Location
- 2200 Hamp Stone Road Siler City, North Carolina 27344 United States
- 35°44′34″N 79°28′51″W﻿ / ﻿35.74278°N 79.48083°W

Information
- Type: Charter
- Established: August 2013 (12 years ago)
- Locale: Urban
- CEEB code: 343616
- Headmaster: John A. Eldridge
- Grades: K–12
- Enrollment: 583 (2023-2024)
- Colors: Purple and white
- Mascot: Knights
- Website: chathamcharter.org

= Chatham Charter High School =

American charter school in North Carolina

Chatham Charter High School is a charter school in Siler City, North Carolina serving student from kindergarten through high school. The school sits on 39 acres and a 43,000 square foot facility. The education for grades 9-12 is a middle college model; students take core classes as 9th and 10th graders, then take courses through Central Carolina Community College as 11th and 12th graders.
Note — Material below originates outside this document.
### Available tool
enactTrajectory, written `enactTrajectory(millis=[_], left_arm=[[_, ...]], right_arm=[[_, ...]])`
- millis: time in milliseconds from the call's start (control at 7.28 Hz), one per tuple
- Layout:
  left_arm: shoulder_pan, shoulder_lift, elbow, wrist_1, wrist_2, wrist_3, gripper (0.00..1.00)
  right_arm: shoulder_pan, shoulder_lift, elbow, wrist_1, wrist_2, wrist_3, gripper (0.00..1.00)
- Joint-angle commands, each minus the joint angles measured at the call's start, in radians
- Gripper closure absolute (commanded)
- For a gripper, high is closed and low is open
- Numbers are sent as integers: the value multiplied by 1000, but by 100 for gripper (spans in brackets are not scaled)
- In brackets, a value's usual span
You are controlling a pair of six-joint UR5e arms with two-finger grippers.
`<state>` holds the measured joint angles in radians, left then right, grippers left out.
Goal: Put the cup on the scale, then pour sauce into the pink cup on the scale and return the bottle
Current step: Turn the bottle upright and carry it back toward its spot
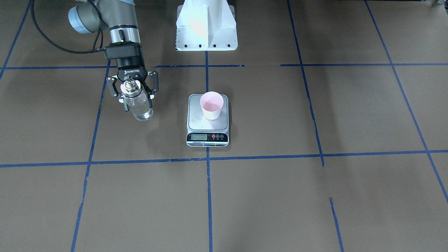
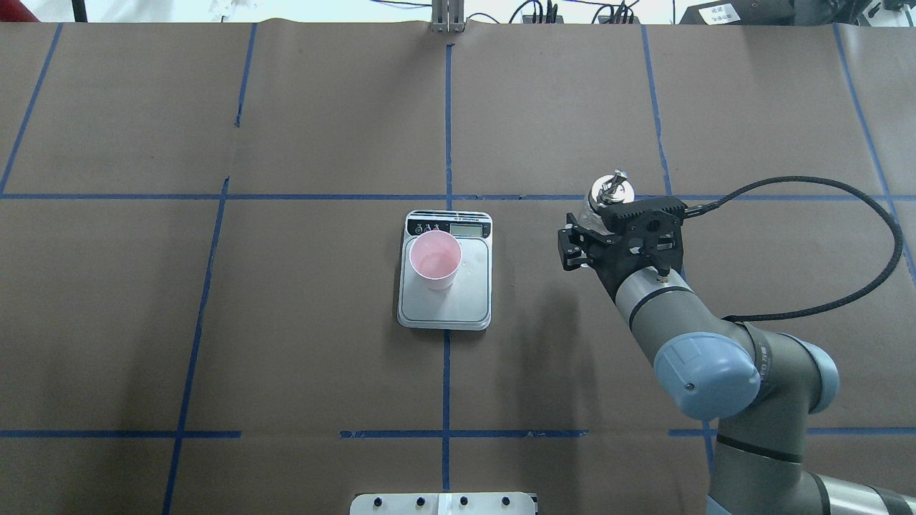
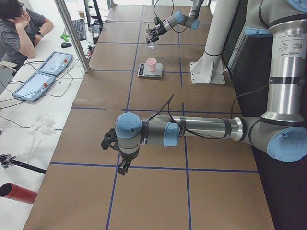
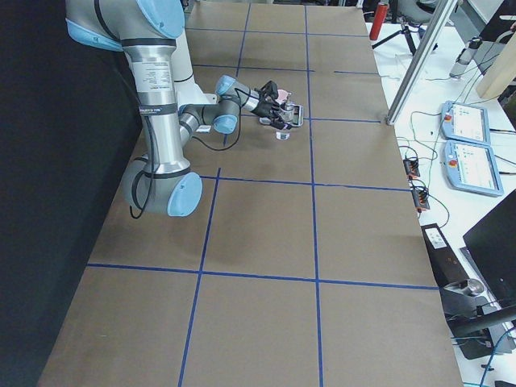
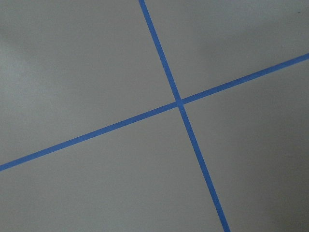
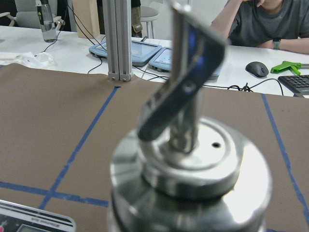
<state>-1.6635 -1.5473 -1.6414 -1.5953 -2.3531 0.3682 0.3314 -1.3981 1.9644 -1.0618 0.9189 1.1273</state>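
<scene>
Clasping the bottle (image 1: 141,111) between its tips, right pincer (image 1: 139,106), well apart from scale (image 1: 196,123)

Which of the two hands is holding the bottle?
The right hand, closed around the bottle beside the scale. The left hand hangs far from both.

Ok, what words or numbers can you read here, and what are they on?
"ROBOTIQ": white letters on the black right gripper holding the small clear glass bottle.
Grey display on the flat silver kitchen scale: digits too blurred to read.
Small print and button marks on its black front strip: too small to read.
</scene>
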Motion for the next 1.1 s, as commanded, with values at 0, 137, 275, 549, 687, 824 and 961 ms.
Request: enactTrajectory(millis=[0, 137, 275, 549, 687, 824, 961], left_arm=[[1, 0, -1, 0, 0, 0, 0], [1, 0, -5, 0, 0, 0, 0], [1, 0, -6, 0, 0, 0, 0], [1, 0, -8, 0, 0, 0, 0], [1, 0, -8, 0, 0, 0, 0], [1, 0, -8, 0, 0, 0, 0], [1, 0, -8, 0, 0, 0, 0]], right_arm=[[-2, -128, 8, 2, -49, 88, 100], [-2, -145, 10, 2, -66, 101, 100], [-2, -156, 5, 2, -87, 159, 100], [-11, -179, -9, 32, -123, 225, 100], [-24, -182, -16, 52, -149, 235, 100], [-40, -180, -53, 75, -176, 244, 100], [-49, -180, -88, 120, -184, 244, 100]])
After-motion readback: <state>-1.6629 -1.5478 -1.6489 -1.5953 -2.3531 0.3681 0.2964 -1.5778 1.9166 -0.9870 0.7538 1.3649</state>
This results in students earning transferable college credits while simultaneously earning their high school diplomas.

==History==
Chatham Charter was founded in 1996, as one of the first schools to receive a charter from the state.

==Athletics==

Chatham Charter is part of the 1A Central Tar Heel Conference in the North Carolina High School Athletic Association. School sports include men's and women's cross country, men's and women's soccer, men's and women's basketball, softball, baseball, men's and women's tennis, golf, and volleyball.